Das Wahljahr 2019 hält gleich zwei Chancen bereit für die Basler Bürgerlichen: Ein Nationalratssitz der Linken wankt, wie er auch schon zuvor mal von einem Lager ins andere gekippt ist. Und mit dem Rücktritt von Anita Fetz aus dem Ständerat bietet sich erstmals seit 16 Jahren ernsthaft die Chance, das Amt zu erobern. Doch statt gemeinsam Pläne zu schmieden, wie man Eva Herzog oder Beat Jans beikommen könnte, üben sich GLP, CVP, FDP und LDP in einem Stellungskrieg. Eine gemeinsame Ständeratskandidatur ist nicht in Sicht, obwohl mit Patricia von Falkenstein eine mehrheitsfähige Kandidatin in den Startlöchern steht. Keine Nomination wäre ein Riesenfiasko.
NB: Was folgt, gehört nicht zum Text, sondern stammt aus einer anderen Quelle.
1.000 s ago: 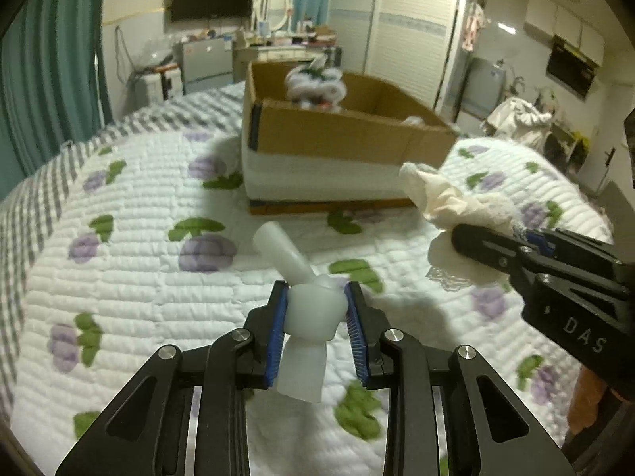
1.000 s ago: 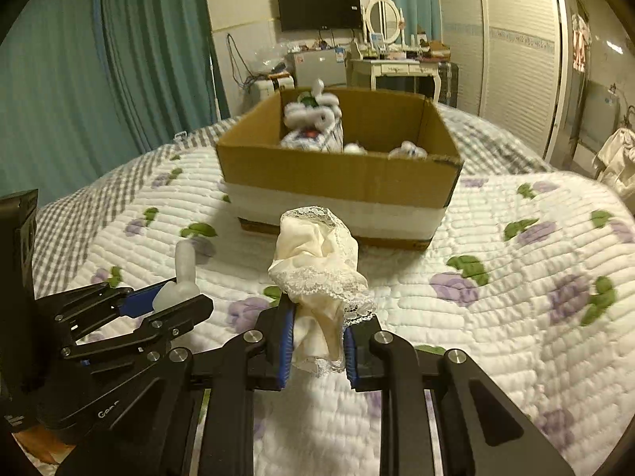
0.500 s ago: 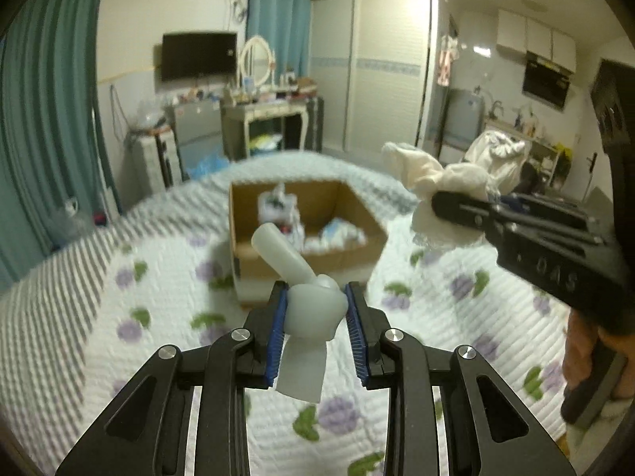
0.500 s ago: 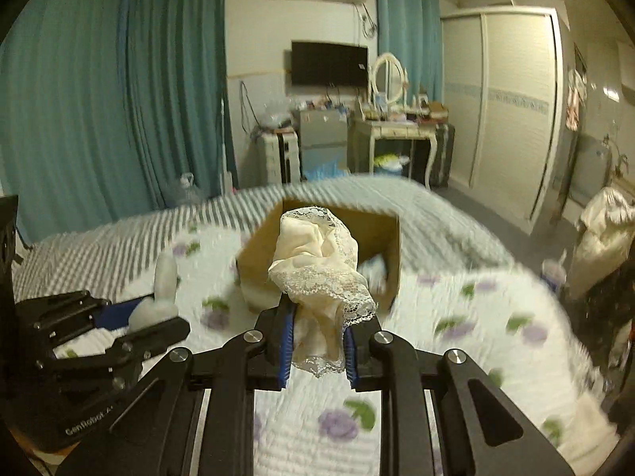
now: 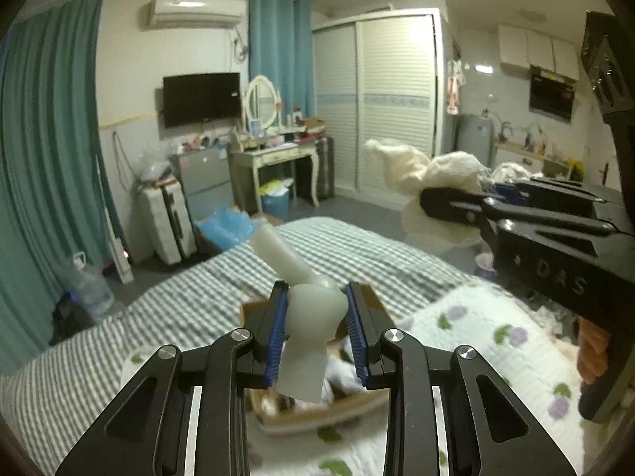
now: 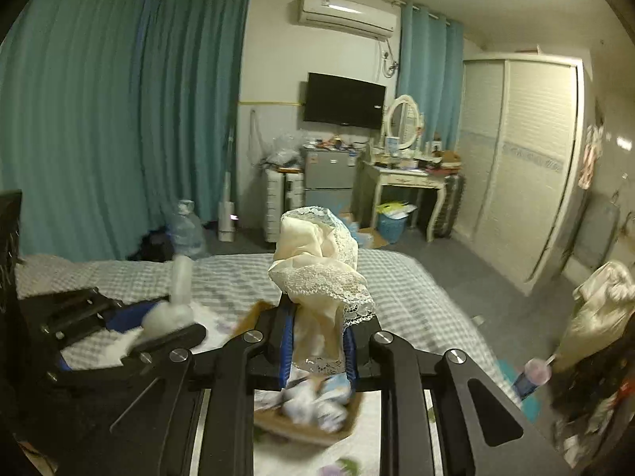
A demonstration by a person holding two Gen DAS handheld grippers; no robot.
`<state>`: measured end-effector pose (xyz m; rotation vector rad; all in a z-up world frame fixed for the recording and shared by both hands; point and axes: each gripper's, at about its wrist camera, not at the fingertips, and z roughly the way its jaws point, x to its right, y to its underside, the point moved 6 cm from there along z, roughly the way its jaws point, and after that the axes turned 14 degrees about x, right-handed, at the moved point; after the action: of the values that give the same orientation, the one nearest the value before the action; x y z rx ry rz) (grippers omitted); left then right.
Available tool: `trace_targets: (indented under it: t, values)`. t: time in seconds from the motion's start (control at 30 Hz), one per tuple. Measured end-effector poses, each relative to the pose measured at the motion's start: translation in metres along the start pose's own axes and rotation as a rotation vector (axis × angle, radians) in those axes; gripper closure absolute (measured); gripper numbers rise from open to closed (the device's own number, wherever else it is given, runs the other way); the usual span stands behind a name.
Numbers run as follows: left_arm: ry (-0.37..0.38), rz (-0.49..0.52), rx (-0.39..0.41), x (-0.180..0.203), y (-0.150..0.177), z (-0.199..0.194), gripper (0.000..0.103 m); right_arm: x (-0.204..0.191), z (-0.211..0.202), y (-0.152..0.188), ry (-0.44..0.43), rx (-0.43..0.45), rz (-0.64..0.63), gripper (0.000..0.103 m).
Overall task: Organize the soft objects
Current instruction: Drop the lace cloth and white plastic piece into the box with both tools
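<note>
rising since half a second ago, both cameras now look down on the cardboard box (image 5: 373, 297) from above, so it sits low in each view, mostly hidden behind the claws, where earlier it lay further up and clear of them. the left gripper (image 5: 316, 331) is clamped on a white soft toy (image 5: 307, 317), its rounded body pinched between the blue pads (image 5: 276, 337) and a long ear or limb sticking up to the left. the right gripper (image 6: 317, 341) is closed on a cream lace cloth (image 6: 317, 261), which bunches up above the fingers and hangs a lace edge down between them. both things are held in the air above the box, not yet in it. in the left view the right gripper reaches in from the right edge with the cloth at its tip; in the right view the left gripper comes in from the left edge with the toy. the box stands on the bed (image 5: 496, 325), on its white quilt with purple flowers, and blurred white and blue soft items (image 6: 313, 400) lie inside it. past the far edge of the bed are teal curtains (image 6: 119, 119), a television (image 6: 344, 100), a dressing table (image 6: 405, 178) with an oval mirror, and a white wardrobe (image 6: 520, 166).
</note>
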<state>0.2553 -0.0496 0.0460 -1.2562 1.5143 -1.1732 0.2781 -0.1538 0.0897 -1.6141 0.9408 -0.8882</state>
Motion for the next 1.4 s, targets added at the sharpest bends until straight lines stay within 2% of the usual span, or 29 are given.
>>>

Jeder versucht, aus der speziellen Konstellation Kapital zu schlagen. Das ist im Prinzip verständlich: Spätestens seit der Ankündigung der CVP, nicht mehr mit der SVP zu paktieren, ist mächtig Zunder drin. Noch hat sich die neue Bürgerlichkeit nach dem missglückten Experiment mit der SVP nicht eingespielt. Keine Partei will nur der LDP zudienen, alle wähnen sich in der Rolle als Zünglein an der Waage. Für einzelne Machtansprüche ist der Zeitpunkt aber denkbar schlecht. Für einmal wäre Solidarität angesagt, statt den Markt spielen zu lassen. Im Prinzip gilt: Wer Interesse daran hat, dass nicht mehr die SP den Kanton Basel-Stadt im Stöckli vertritt, muss Patricia von Falkenstein unterstützen. Für alles andere dankt die SP.